What you return must be the full data, repeated verbatim, with no pictures in it.
Start of Data shown
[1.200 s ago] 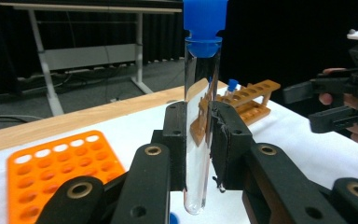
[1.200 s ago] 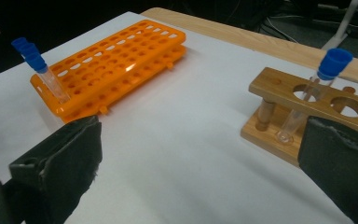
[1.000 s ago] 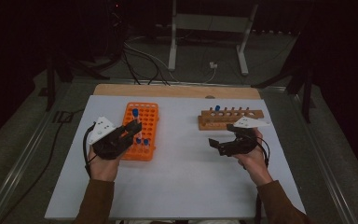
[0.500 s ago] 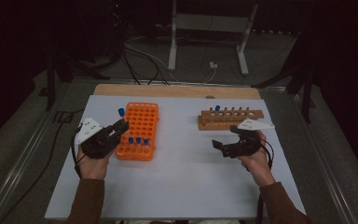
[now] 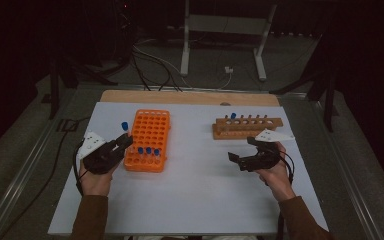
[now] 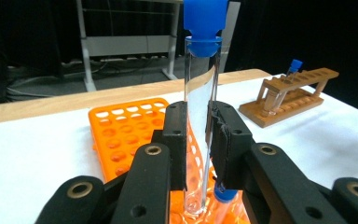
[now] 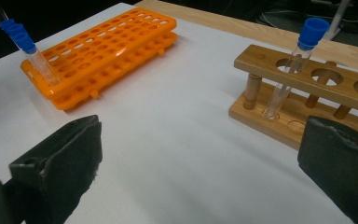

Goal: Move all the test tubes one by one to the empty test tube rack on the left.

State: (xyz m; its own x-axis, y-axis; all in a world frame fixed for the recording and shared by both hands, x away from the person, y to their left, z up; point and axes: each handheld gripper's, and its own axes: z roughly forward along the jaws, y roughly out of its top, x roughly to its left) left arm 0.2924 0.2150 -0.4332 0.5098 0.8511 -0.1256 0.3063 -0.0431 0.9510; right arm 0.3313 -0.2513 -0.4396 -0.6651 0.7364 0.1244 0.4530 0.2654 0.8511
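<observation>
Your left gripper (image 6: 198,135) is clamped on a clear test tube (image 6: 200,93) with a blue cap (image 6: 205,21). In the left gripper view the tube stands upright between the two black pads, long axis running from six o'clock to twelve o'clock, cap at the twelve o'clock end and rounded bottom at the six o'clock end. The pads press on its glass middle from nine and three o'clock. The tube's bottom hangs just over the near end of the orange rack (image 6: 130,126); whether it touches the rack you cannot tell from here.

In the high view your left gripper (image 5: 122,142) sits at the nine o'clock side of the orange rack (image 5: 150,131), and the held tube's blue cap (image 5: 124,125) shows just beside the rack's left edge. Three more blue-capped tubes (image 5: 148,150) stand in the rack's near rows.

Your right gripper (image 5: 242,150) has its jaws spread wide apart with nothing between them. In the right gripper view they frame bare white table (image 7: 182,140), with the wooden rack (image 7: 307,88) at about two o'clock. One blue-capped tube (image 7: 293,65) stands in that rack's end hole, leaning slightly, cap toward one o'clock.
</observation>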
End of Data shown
§ **Exercise output**:
[1.200 s ago] 
[1.200 s ago] 
[1.000 s ago] 
[0.500 s ago] 
[now] 
[now] 
[now] 

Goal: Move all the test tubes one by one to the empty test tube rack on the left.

State: (xyz m; its own x-axis, y-axis; all in a world frame fixed for the recording and shared by both hands, x away from the person, y to their left, z up; point and axes: each handheld gripper's, and its own axes: z roughly forward along the jaws, y roughly out of its top, x roughly to its left) left arm 0.2924 0.2150 -0.4332 0.5098 0.8511 -0.1256 0.3063 -0.0431 0.9510; right arm 0.3313 -0.2513 -0.4396 -0.6651 0.7364 0.1244 0.4530 0.2654 0.8511
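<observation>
Your left gripper (image 6: 198,135) is clamped on a clear test tube (image 6: 200,93) with a blue cap (image 6: 205,21). In the left gripper view the tube stands upright between the two black pads, long axis running from six o'clock to twelve o'clock, cap at the twelve o'clock end and rounded bottom at the six o'clock end. The pads press on its glass middle from nine and three o'clock. The tube's bottom hangs just over the near end of the orange rack (image 6: 130,126); whether it touches the rack you cannot tell from here.

In the high view your left gripper (image 5: 122,142) sits at the nine o'clock side of the orange rack (image 5: 150,131), and the held tube's blue cap (image 5: 124,125) shows just beside the rack's left edge. Three more blue-capped tubes (image 5: 148,150) stand in the rack's near rows.

Your right gripper (image 5: 242,150) has its jaws spread wide apart with nothing between them. In the right gripper view they frame bare white table (image 7: 182,140), with the wooden rack (image 7: 307,88) at about two o'clock. One blue-capped tube (image 7: 293,65) stands in that rack's end hole, leaning slightly, cap toward one o'clock.
</observation>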

This answer has been written out in full.